This client journey has been disguised and may contain links to member-only content.It seems that there is a growing tendency for technical careers to stall. Worse than that, as they start to falter, the typical responses tend to make matters worse. One individual I spoke with had noticed his career slowing down over the last 3-4 years. His level of influence declining, despite being one of the best in his field, and working at a global level in one of the big consultancies. His attachment to his expertise is now becoming a career limiter and he needs to move away from the notion that his results will speak for themselves. Another, Ana, came to me at the beginning of December. She felt she was drifting. Unsure what to do. In summary:
- She is technical through and through. Superb analyst, intuitive grasp of strategy, and working with the most senior people in her division.
- Having survived various restructures, she is now positioned in an operational team who have little understanding of what she does – and that includes her boss!
- Without the right position in the hierarchy, she is struggling to exert the necessary influence to get stakeholders implementing her ideas, for the good of the company.

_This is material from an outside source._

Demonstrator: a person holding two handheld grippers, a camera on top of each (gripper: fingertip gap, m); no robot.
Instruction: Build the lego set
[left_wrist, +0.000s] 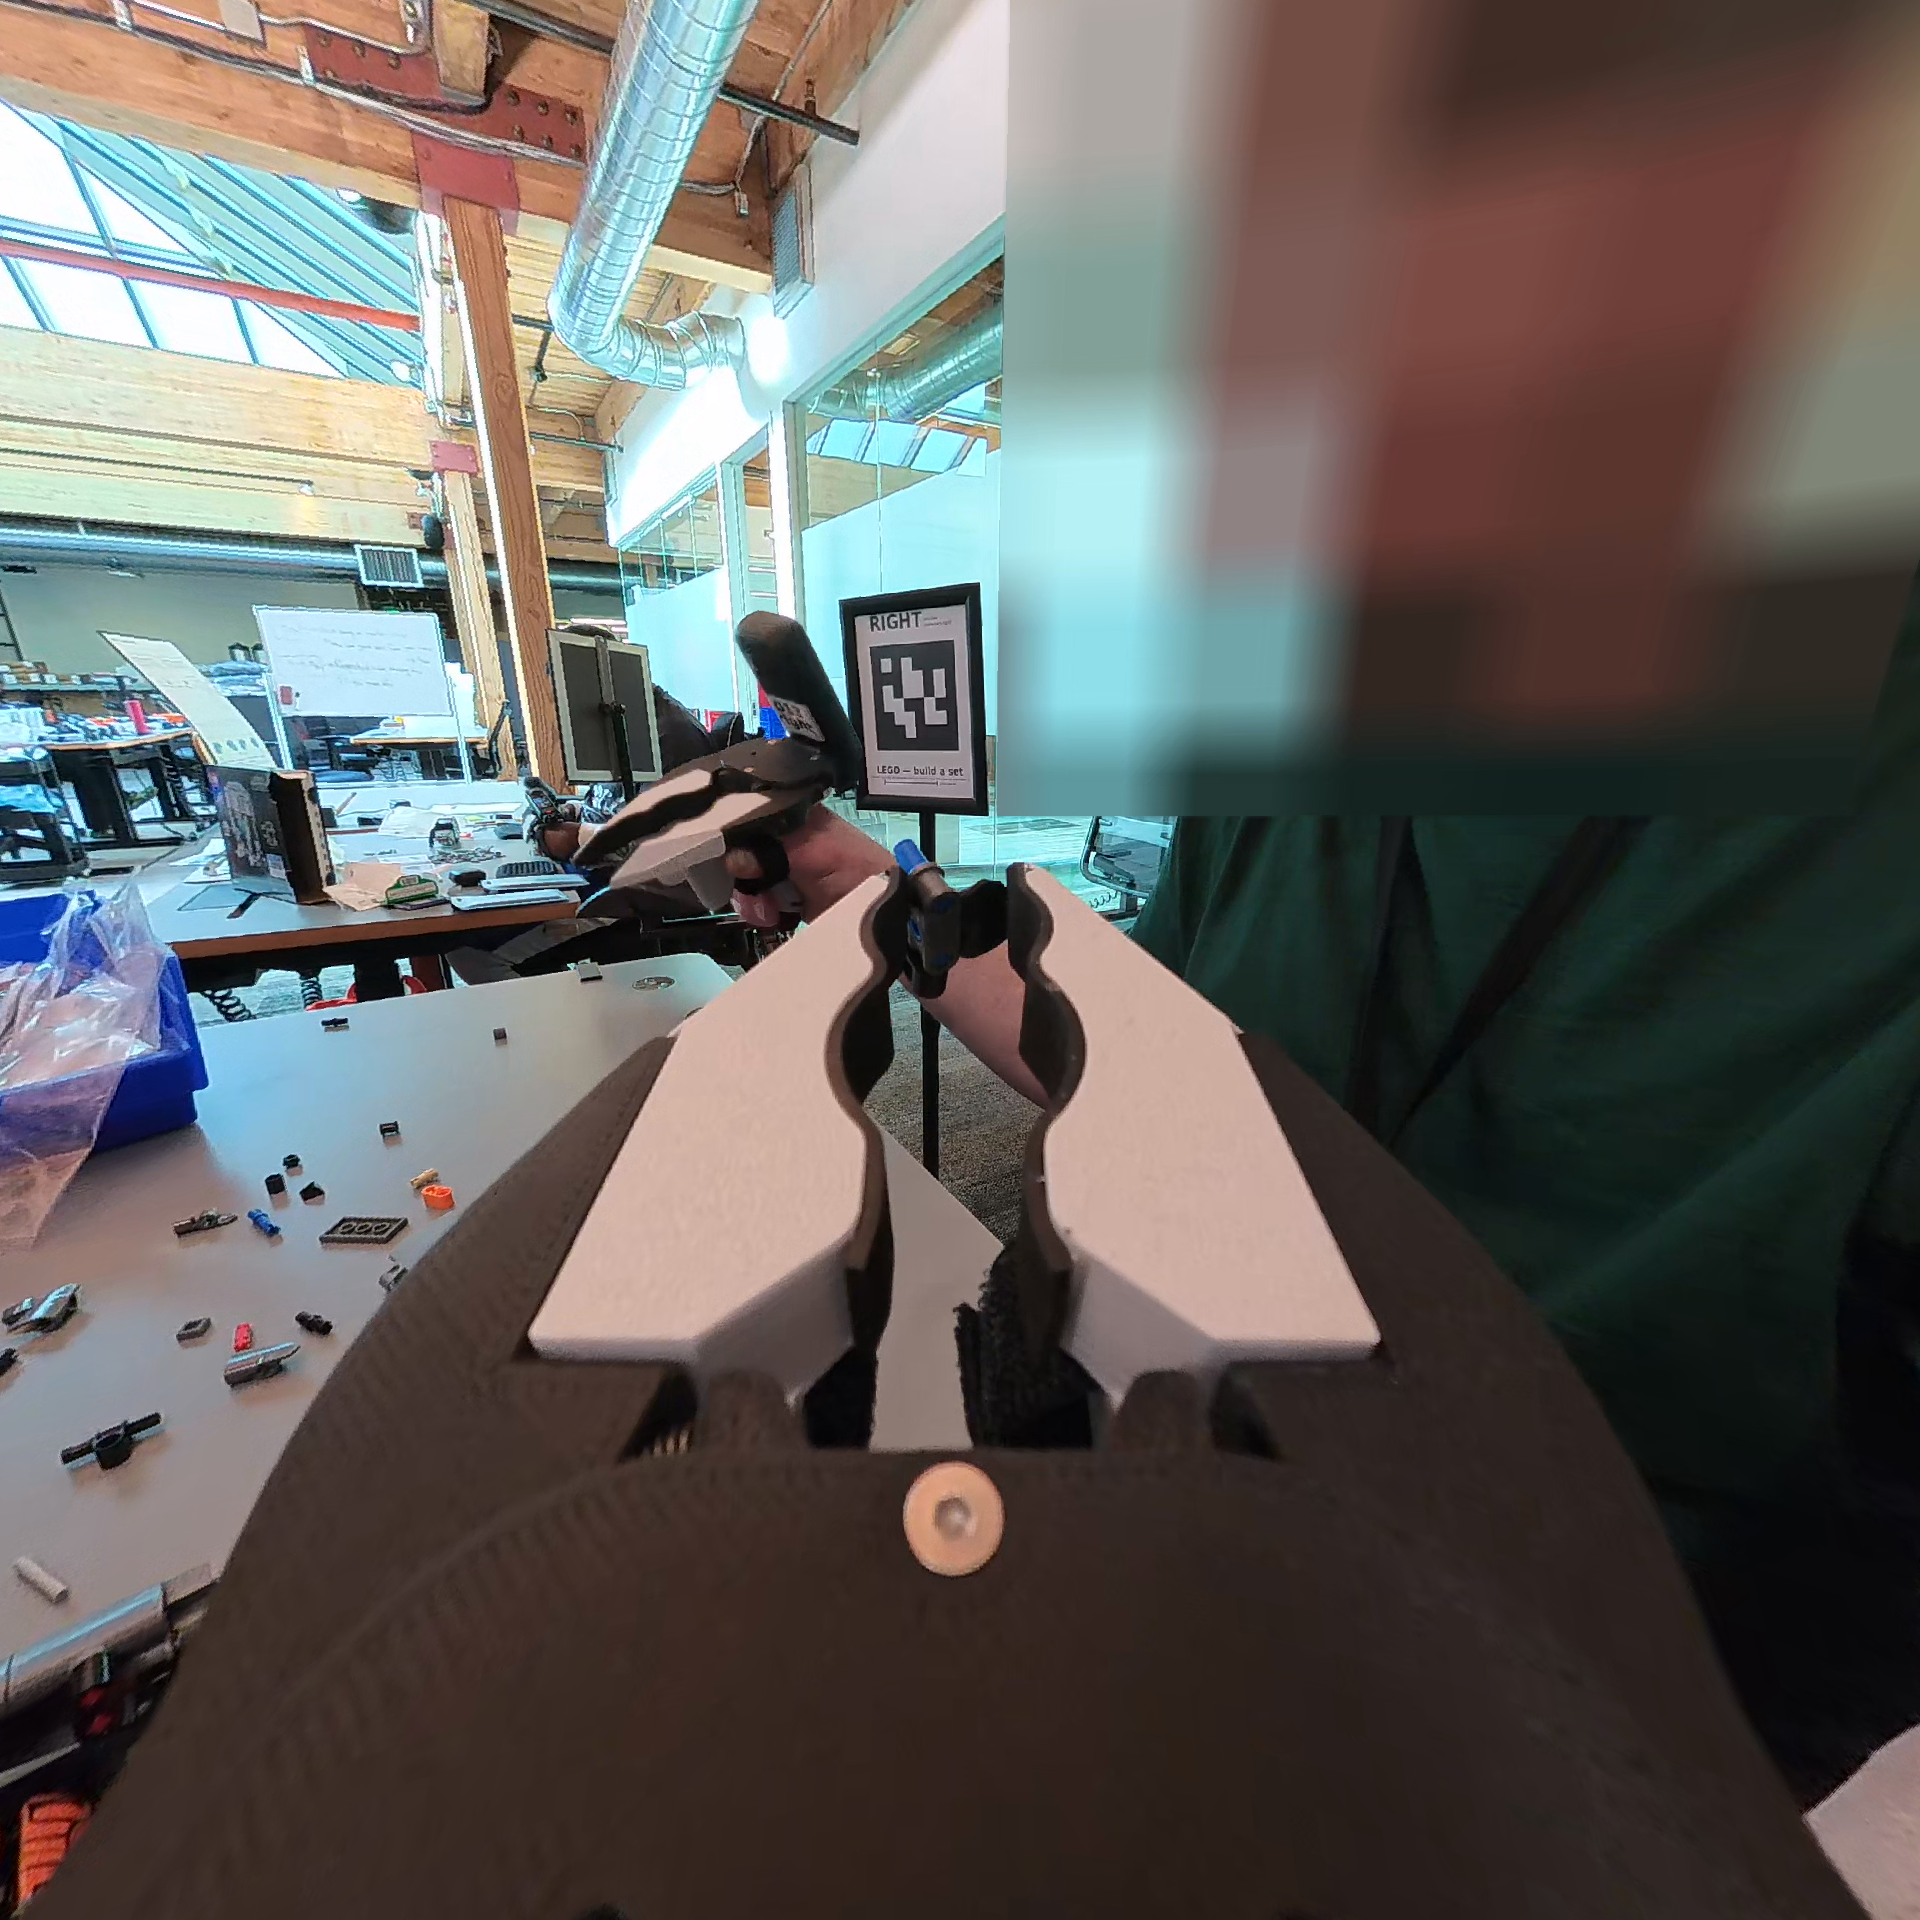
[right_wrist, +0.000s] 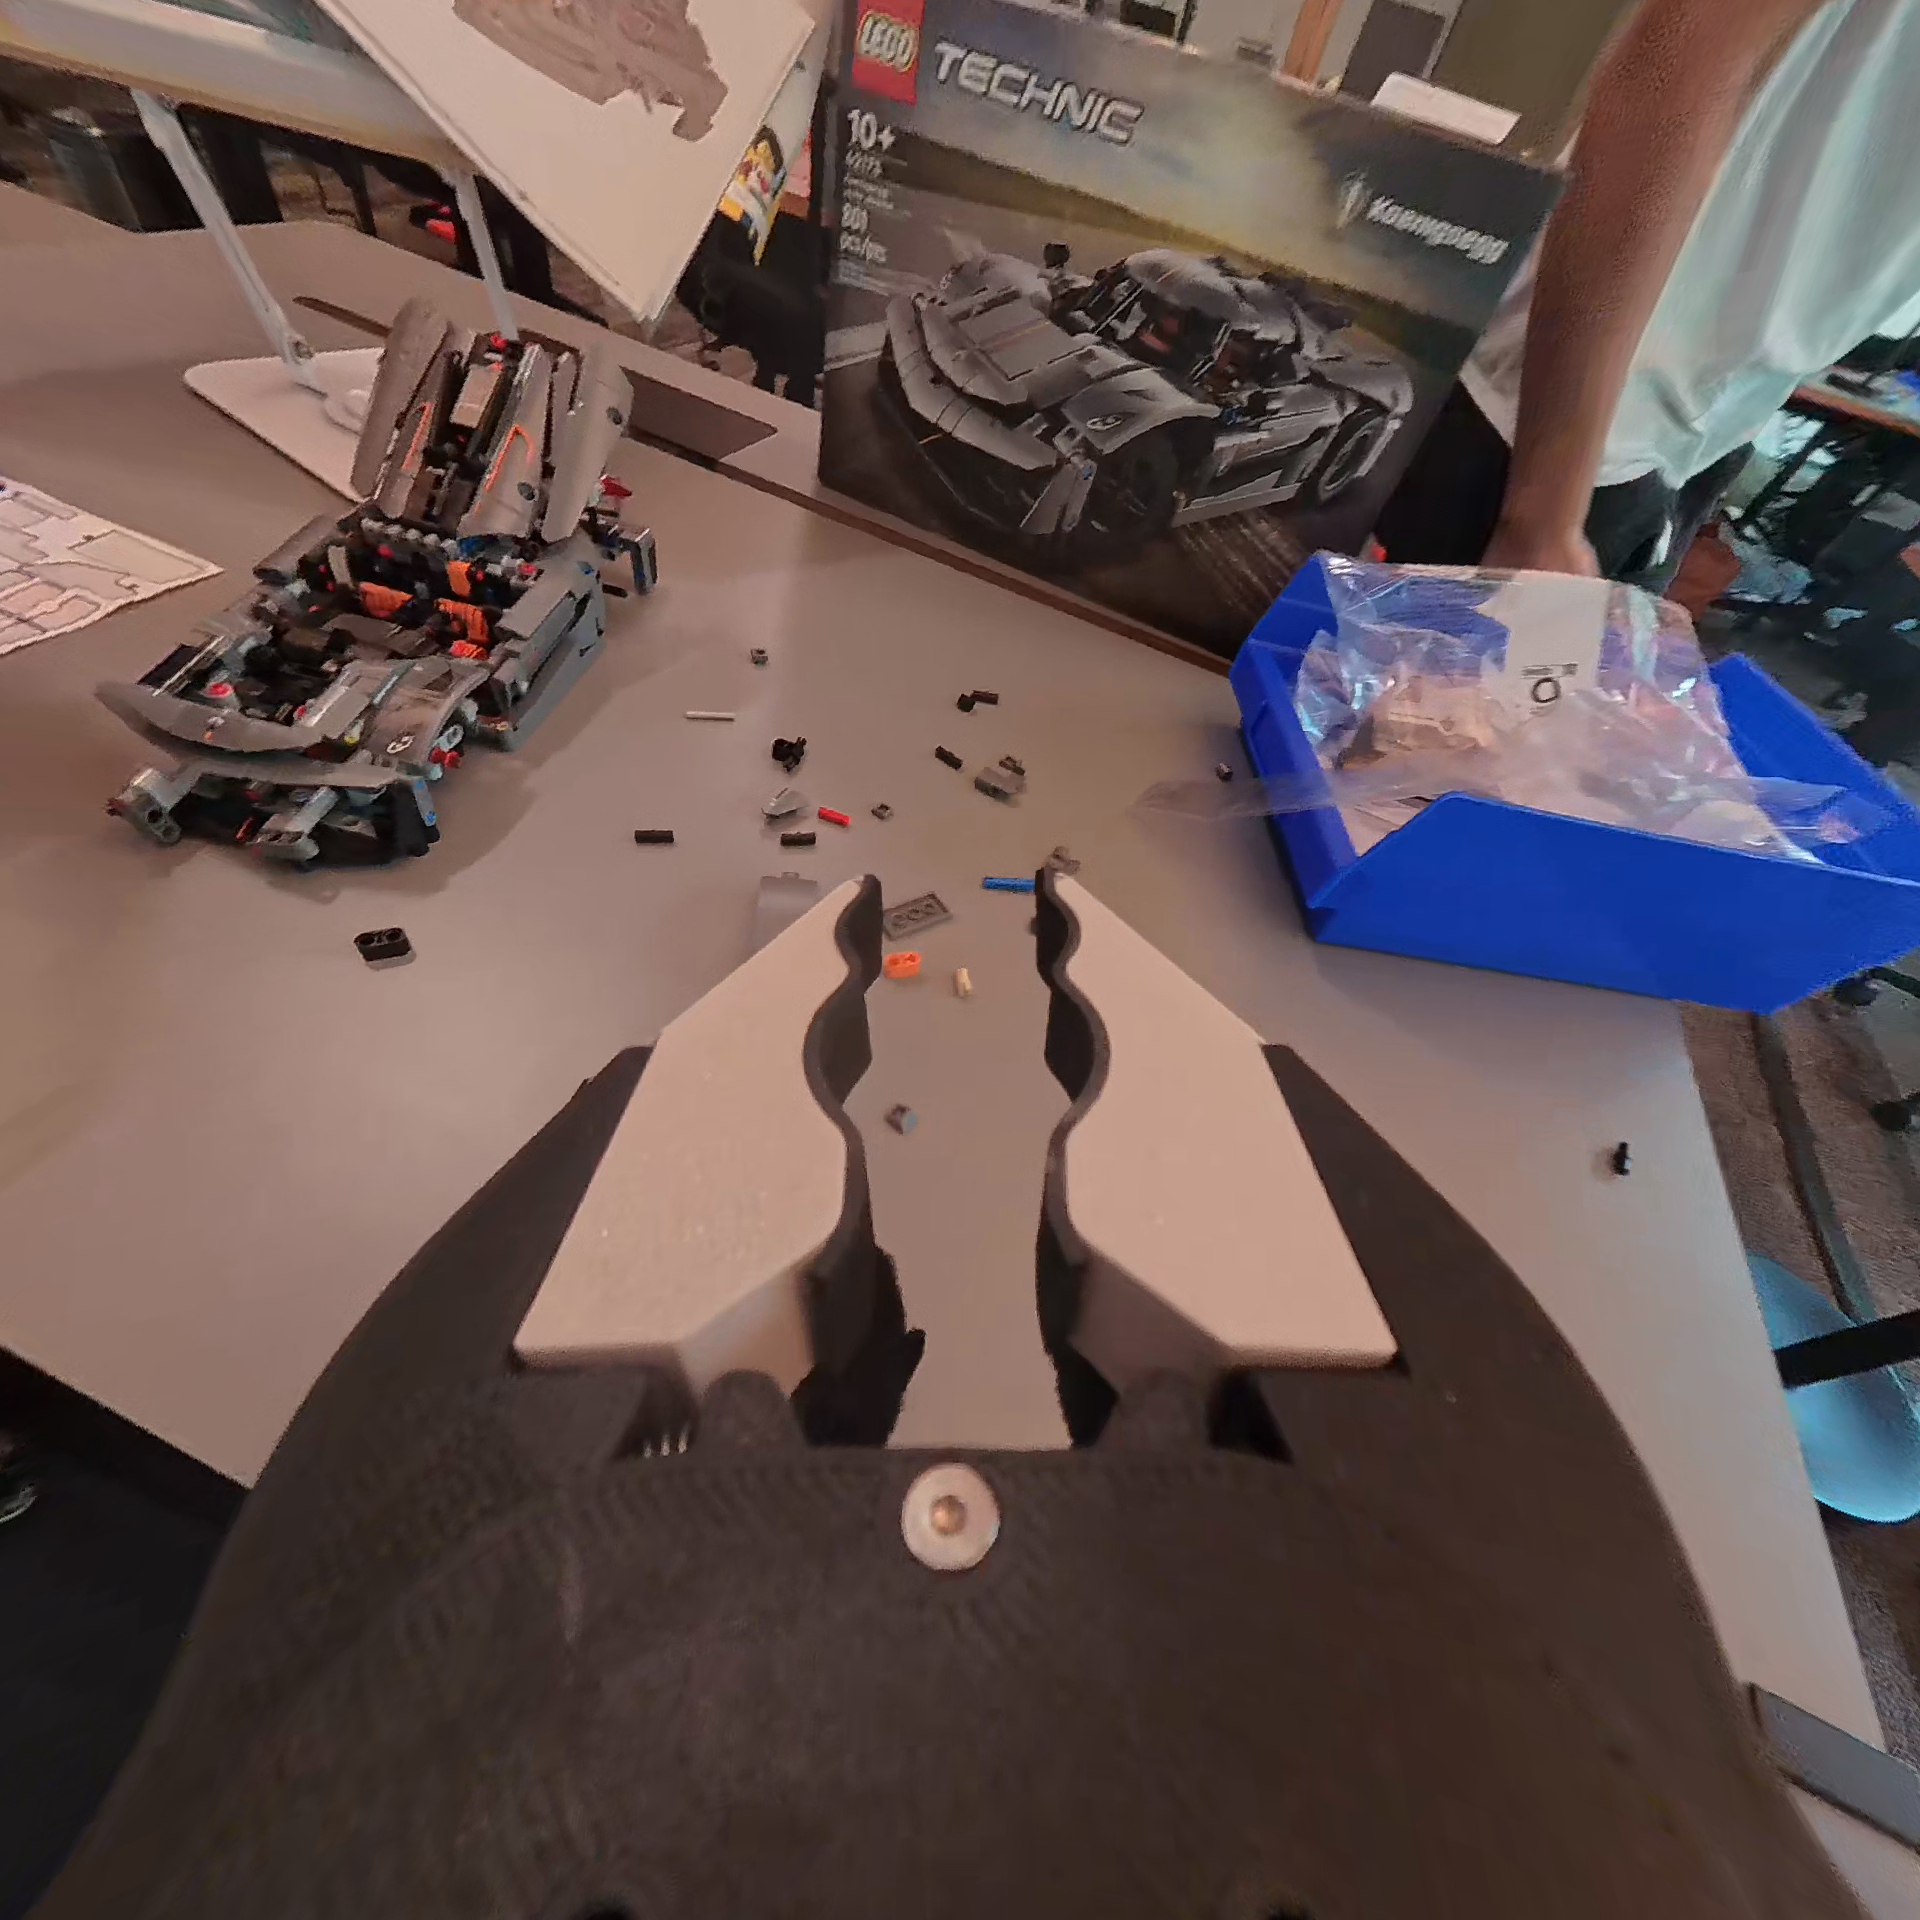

- She wants to continue to pursue her technical career, and doesn’t want to move into a leadership role. Yet, most of the career paths in her organisation seem to be biased towards leadership.
- She feels that the politics get in the way of doing the right thing.
- Her work is of massive strategic importance although right now, most seniors seem to be fire-fighting and not attending to the medium-term (let alone the long-term) development of the business.
- Ana wants to add more value, and be recognised and valued in return.